**PROBLEM REQUIREMENTS:** Below are the records; output them exactly from the first line through the line with "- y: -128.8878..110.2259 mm", stopping there.

**EXERCISE MATERIAL:**
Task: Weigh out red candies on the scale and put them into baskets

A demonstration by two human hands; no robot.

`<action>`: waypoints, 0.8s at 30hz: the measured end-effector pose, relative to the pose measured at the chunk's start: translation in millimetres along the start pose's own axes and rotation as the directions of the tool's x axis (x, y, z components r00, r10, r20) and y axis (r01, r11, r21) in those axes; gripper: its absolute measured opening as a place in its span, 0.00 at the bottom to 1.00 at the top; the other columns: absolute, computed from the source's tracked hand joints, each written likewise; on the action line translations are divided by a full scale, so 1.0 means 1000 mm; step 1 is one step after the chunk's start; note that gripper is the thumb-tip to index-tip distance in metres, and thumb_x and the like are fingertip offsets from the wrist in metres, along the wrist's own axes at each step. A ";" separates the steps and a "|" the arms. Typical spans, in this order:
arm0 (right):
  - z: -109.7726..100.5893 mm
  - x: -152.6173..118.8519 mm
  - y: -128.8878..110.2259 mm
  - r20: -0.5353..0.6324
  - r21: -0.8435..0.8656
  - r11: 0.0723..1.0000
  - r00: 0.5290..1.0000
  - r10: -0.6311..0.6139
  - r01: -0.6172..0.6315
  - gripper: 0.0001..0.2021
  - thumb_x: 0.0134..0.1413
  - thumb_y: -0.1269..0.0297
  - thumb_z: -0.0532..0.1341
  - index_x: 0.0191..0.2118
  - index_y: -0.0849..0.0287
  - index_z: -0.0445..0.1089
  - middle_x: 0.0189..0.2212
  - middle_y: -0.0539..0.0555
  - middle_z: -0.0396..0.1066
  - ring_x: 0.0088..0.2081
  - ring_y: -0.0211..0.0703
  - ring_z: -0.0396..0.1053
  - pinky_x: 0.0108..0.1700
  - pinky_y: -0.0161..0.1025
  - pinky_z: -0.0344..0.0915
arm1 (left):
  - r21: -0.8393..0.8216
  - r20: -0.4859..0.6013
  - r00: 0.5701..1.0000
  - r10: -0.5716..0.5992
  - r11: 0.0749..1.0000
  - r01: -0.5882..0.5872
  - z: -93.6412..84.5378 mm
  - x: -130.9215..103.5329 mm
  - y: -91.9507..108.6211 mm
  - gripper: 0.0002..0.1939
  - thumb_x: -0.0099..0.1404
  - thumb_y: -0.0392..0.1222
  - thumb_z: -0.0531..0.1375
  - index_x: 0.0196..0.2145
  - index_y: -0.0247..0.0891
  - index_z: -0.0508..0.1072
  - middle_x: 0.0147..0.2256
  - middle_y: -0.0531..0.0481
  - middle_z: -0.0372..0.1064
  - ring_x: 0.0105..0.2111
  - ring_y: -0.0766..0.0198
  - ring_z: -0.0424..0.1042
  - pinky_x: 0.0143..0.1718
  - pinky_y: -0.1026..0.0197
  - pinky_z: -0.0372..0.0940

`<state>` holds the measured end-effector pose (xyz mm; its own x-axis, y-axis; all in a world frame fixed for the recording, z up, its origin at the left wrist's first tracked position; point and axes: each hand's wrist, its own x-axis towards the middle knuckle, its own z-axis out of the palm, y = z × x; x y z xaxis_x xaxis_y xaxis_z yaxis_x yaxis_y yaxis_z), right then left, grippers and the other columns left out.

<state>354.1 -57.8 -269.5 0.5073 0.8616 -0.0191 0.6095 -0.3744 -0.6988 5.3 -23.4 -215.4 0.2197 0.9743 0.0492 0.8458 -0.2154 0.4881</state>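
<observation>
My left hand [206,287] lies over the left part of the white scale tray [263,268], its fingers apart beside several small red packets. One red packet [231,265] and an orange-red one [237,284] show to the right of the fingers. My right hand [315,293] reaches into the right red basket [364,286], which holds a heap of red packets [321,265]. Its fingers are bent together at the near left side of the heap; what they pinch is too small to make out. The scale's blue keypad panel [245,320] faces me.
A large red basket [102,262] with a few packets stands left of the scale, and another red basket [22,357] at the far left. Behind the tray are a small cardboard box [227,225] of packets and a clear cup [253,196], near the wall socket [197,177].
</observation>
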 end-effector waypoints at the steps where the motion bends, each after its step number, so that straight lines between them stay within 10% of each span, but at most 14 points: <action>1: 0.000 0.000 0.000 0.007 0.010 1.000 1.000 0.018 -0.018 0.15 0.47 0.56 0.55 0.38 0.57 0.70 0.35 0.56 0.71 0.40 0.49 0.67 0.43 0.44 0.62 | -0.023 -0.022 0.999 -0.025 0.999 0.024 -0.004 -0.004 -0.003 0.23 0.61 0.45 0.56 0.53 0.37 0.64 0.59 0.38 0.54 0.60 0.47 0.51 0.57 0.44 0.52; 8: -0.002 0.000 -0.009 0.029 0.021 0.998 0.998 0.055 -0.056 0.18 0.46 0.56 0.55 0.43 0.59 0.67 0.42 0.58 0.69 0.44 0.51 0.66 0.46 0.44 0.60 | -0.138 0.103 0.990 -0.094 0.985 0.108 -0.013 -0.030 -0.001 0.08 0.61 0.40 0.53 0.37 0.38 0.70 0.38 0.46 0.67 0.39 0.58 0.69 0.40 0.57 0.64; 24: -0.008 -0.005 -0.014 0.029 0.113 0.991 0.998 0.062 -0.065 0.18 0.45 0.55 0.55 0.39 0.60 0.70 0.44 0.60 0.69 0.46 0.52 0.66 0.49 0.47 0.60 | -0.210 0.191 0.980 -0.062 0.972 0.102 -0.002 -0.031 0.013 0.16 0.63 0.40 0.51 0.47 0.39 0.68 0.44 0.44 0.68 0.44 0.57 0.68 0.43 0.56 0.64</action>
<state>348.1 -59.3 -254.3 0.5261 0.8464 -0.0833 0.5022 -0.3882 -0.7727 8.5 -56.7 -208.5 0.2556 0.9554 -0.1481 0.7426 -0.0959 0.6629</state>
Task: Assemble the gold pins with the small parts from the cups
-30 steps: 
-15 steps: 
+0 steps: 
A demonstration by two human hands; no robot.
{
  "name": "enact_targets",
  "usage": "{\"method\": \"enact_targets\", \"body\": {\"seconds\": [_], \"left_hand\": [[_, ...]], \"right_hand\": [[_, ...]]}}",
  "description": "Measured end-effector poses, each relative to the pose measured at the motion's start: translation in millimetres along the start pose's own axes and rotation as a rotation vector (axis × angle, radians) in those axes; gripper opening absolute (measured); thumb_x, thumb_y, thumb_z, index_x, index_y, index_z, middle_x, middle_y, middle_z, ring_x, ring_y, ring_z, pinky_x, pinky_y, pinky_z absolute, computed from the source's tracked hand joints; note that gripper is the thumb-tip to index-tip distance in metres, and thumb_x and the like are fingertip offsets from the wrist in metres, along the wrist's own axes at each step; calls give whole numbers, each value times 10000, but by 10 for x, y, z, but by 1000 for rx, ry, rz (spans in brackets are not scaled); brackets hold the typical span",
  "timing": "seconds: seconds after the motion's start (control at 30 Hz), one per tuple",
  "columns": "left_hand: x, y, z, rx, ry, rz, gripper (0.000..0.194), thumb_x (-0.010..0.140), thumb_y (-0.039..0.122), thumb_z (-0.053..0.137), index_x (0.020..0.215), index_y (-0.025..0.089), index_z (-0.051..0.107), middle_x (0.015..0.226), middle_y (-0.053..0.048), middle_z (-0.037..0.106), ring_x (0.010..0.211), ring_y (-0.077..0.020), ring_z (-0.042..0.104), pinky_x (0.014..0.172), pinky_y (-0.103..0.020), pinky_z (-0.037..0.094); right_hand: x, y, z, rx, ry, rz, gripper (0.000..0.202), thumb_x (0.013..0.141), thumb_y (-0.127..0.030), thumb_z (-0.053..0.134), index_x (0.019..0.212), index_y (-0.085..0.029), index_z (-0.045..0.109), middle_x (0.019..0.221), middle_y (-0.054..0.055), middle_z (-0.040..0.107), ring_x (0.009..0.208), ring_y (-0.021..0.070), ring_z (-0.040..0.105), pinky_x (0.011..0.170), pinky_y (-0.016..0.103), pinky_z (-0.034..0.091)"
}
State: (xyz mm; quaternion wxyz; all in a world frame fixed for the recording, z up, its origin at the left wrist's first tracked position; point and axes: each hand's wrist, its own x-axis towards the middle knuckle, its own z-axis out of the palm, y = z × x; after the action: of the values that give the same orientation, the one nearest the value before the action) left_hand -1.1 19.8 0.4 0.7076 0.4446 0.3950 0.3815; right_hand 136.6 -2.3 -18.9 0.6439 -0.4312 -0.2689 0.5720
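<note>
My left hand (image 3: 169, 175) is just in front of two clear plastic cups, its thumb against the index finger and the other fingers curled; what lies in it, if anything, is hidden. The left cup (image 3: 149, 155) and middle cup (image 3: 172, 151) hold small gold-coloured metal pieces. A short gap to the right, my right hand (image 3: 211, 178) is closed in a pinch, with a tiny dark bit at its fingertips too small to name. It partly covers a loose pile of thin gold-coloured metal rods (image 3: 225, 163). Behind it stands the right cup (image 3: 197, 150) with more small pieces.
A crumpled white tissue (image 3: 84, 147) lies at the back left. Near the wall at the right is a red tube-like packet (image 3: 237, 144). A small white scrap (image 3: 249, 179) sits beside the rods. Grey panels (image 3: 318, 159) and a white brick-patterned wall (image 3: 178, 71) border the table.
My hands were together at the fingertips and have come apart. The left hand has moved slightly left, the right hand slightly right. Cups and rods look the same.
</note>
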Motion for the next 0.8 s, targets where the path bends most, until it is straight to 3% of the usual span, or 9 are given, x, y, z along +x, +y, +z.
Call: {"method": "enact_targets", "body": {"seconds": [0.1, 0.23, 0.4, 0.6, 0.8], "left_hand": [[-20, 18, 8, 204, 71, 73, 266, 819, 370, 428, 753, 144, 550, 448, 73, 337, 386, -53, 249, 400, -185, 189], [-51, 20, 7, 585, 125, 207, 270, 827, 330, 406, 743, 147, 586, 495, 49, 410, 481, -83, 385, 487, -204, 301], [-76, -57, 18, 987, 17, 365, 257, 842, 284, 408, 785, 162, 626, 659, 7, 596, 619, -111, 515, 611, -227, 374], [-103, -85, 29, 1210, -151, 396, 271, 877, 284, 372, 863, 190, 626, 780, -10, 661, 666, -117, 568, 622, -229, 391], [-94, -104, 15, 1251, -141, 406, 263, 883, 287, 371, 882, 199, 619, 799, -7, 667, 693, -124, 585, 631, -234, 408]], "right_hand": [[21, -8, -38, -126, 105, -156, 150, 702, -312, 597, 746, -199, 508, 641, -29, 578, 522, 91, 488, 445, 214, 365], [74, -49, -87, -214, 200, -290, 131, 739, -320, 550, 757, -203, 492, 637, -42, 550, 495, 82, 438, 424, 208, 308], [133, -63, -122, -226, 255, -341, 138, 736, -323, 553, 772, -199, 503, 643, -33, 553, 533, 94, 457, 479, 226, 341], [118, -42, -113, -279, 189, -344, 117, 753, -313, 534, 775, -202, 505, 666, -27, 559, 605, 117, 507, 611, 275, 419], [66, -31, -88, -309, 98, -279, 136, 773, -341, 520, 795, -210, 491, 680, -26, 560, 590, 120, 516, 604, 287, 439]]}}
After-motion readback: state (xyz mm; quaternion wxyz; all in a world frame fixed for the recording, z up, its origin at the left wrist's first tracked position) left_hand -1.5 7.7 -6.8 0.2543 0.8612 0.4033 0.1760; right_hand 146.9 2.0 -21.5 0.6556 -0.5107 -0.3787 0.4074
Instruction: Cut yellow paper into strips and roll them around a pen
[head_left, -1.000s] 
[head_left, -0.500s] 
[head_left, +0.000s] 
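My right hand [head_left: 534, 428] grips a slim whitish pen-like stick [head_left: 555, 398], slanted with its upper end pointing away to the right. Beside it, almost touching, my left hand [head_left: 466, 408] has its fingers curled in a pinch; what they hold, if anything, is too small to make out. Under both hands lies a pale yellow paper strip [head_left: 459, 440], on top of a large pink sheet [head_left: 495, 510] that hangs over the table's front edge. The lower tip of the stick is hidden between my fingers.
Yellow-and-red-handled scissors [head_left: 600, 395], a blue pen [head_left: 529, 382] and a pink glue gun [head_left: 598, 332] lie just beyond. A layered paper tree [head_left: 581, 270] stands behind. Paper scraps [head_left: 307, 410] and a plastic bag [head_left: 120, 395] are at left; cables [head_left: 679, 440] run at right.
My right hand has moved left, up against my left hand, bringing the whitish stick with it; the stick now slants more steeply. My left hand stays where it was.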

**EXERCISE SOLUTION:**
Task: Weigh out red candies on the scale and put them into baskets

A demonstration by two human hands; no robot.

`<action>`: waypoints, 0.8s at 30hz: the measured end-effector pose, relative to the pose measured at the chunk's start: translation in millimetres along the start pose's own axes and rotation as the directions of the tool's x axis (x, y, z components r00, r10, r20) and y axis (r01, r11, r21) in those axes; gripper: its absolute measured opening as a place in its span, 0.00 at the bottom to 1.00 at the top; the other columns: absolute, computed from the source's tracked hand joints, each written likewise; on the action line translations are divided by a full scale, so 1.0 means 1000 mm; step 1 is one step after the chunk's start; note that gripper is the thumb-tip to index-tip distance in metres, and thumb_x and the like are fingertip offsets from the wrist in metres, along the wrist's own axes at each step. A ";" separates the steps and a "|" the arms. Typical spans, in this order:
arm0 (right):
  - z: -109.7726..100.5893 mm
  - x: -152.6173..118.8519 mm
  - y: -128.8878..110.2259 mm

The submitted response is complete.